The data engineering team at cabify
We use heavily Google’s infrastructure to delegate the administration of many of our data needs. We like to focus on features and Product instead of operations, we like to focus on our Riders and our Drivers.
This is a small article about our first thoughts by using Google’s Dataproc and BigQuery
A bit of background
Data Engineering team in Cabify is rather new and small. We have experience working with data in big teams of mixed profiles joining SysAdmins, DevOps and Developers.
For us it was important to do data analysis over big amounts of data as soon as possible and do not spend months in building the infrastructure. We are growing very quickly in many countries around the world and everybody need insights. We didn’t have very special needs for our data platform and we could adapt to existing solutions that could help us to develop ASAP.
We had many options, being the most common AWS and Google Cloud. We did extensive research about which will give us the best trade off between managed services and flexibility and we finally chose Google Cloud.
Our first approach on Google Cloud Platform was with Google’s BigQuery. We had a single PostgreSQL instance that was growing too much in a huge machine. The machine was really expensive and our BI team couldn’t do lot of analysis with it anyways because of endless JOIN operations and complex queries.
A distributed SQL-like solution like BigQuery with a connector with Tableau (our analytics platform) seemed like a good idea for BI while the Data Engineering team could focus on map reduce like jobs over plain text.
The first test
To try BigQuery, we created a very simple dataset and table to store our logs from server. Papertrail leave our logs in S3 (please, people from Papertrail, if you are reading this, we will happy with a GCS alternative too ;) ) so we just had to read them and upload them to BigQuery.
The first test was to try to find some insights about some unexpected tradeoffperformance behaviour we were having intermittently so we stored in BigQuery like 5 Tb of logs to check.
We did the query in BigQuery and… bam! 10 seconds later we had the results. 10 seconds for 5 TB? really?? If you have worked with Apache Spark or Apache Hadoop you know how “slow” is to do a simple filter on a cluster. Just the overhead of creating the job in the cluster would eat those 10 seconds. I’m still trying to make the maths of the cluster size and price to get this answer in only 10 seconds. In fact, I think it’s quite difficult to have an answer so quickly in any of the current OSS solutions without having a huge cluster underutilized.
Google’s Dataproc is also impressive
The idea of a managed Hadoop/Spark cluster is also very nice. To deploy a Spark cluster is really quite consuming if you aren’t doing it every day. Also the “problems” you could have with Scala / Java versions between Spark, the scheduler and your job can also be frustrating.
We are also using Dataproc mostly for ETL jobs, to load data on BigQuery and to clean and prepare outputs for the Data Science team so that they can load them easily in Jupyter and do machine learning with them. They used high memory machines where they can store hundreds of gigabytes of data in memory but sometimes it’s just easier to pre-filter the data before doing research.
Preemtible machines are also a really nice feature. One of the main problems in big data clusters is resource allocation and optimization and to have 100 machines adding 800 CPUs and 2.4TB of RAM to your current cluster for 8 dollars is simply obscenely cheap.
The last tool we’re starting to use since its 2.0 release on top of Apache Beam is Dataflow.
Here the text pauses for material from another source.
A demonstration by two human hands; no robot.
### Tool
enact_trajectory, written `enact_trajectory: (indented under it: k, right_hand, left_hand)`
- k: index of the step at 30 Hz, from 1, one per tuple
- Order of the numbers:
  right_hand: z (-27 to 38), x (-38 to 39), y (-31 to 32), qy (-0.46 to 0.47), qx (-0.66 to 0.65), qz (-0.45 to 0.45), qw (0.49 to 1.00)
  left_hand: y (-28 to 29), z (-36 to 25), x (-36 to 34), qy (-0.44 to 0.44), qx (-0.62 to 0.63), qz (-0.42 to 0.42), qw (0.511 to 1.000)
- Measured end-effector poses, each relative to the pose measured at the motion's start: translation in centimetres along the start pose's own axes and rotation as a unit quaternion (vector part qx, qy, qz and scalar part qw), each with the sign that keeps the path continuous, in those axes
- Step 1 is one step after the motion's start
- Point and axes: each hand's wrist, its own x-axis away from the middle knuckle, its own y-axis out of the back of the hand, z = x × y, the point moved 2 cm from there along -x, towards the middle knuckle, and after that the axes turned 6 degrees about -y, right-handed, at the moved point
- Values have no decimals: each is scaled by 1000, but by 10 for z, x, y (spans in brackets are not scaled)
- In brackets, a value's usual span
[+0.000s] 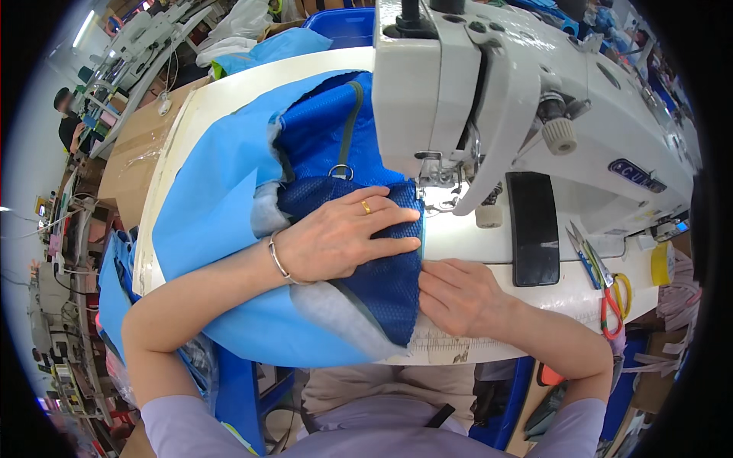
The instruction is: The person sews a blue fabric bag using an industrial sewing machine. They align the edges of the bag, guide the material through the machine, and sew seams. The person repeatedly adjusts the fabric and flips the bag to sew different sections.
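Observation:
A light blue fabric piece [210, 191] with white padding and a dark blue mesh panel [382, 294] is spread over the sewing table. The mesh panel's right edge runs up to the presser foot [427, 202] of a white sewing machine [519, 99]. My left hand [343, 233] lies on the mesh with its fingers stretched toward that edge, just left of the foot. Below it, my right hand [462, 296] is closed, pinching the panel's edge between thumb and fingers. A metal D-ring [341, 172] on a strap lies above my left hand.
A black rectangular pad [534, 229] lies right of the needle. Beyond it are blue-handled snips [588, 263], red-handled scissors [608, 298] and a yellow roll [661, 264]. A blue bin [347, 27] stands behind the table. Another person [70, 122] is far left.

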Motion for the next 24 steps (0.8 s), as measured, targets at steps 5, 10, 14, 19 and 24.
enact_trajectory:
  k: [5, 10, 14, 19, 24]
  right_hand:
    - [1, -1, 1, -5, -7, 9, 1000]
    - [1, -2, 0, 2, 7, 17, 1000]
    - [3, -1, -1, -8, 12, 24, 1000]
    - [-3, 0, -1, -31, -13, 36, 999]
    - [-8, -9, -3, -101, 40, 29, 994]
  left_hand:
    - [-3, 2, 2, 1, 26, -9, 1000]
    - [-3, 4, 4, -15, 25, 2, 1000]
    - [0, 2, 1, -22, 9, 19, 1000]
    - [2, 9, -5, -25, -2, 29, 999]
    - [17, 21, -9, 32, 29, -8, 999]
The new programming model of Dataflow is nice but quite confusing at the beginning. We want to develop our jobs in Python if possible as we are not a JVM company and just few of us have experience to code in Java or Scala. Unfortunately, Python support is incomplete yet and we can only do “simple” things with Python’s Beam implementation at the moment. We are developing some Java jobs without problems.
Something that we really like about both Dataproc and Dataflow is that you don’t have a vendor coupling feeling when you work with them. Looking at the code of our jobs you don’t see traces of any of the providers. So even when you code this solutions to deploy them in Google Cloud, you can pretty much take them to run on any other provider without too much hassle.
If you have experience with SQL OLAP solutions we really recommend to try Google’s BigQuery.
Dataproc looks a lot like a cluster where you can manually manage many features but it’s still quite managed (I would say that it’s similar to AWS EMR in some aspects)
Dataflow could be the next “big thing” for distributed computing, give it a chance if you can, it’s really worth it.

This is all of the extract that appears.